Lastly, it is yet to be determined how much Travis Scott knew of the dangers unfolding in the crowd before him during the performance. Many have been critical of the rapper for continuing to perform for 37 minutes after the local fire department declared that a ‘mass casualty event’ occurred and informed Live Nation to stop the act immediately. Others have been quick to defend Scott by saying he was unable to make out details in the massive crowd and that he was reliant on Live Nation to inform him to stop performing, which seems to be word that never reached him while he was on stage. If this defense is true, then the focus of liability would probably be placed on Live Nation for failing to enact an emergency cancelation of the event to allow paramedics to better access those in need.

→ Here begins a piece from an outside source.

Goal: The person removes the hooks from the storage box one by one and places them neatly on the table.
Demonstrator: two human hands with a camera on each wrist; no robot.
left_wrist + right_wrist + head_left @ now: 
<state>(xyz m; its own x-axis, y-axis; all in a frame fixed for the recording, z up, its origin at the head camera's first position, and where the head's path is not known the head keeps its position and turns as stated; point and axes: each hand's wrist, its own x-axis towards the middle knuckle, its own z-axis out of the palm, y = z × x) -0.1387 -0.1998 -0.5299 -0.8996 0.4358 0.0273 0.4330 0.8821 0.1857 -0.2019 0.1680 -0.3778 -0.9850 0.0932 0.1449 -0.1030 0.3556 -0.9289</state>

Who Can Sue for the Astroworld Crowd Crush?
Lawsuits are being created or have already been filed by numerous people who have been affected by the Astroworld crowd crush disaster. People who lost a loved one or who were seriously injured themselves will have the strongest opportunities to bring a claim for justice and compensation. Also, any of those who were injured, treated, and released from the onsite field hospital might be able to create a class action lawsuit.
If you think you might have a lawsuit to bring against Travis Scott or Live Nation for the deadly Astroworld crowd crush, you can reach out to Dunk Law Firm. Our law firm is here to provide legal counsel and moral support to our clients. Contact us right now.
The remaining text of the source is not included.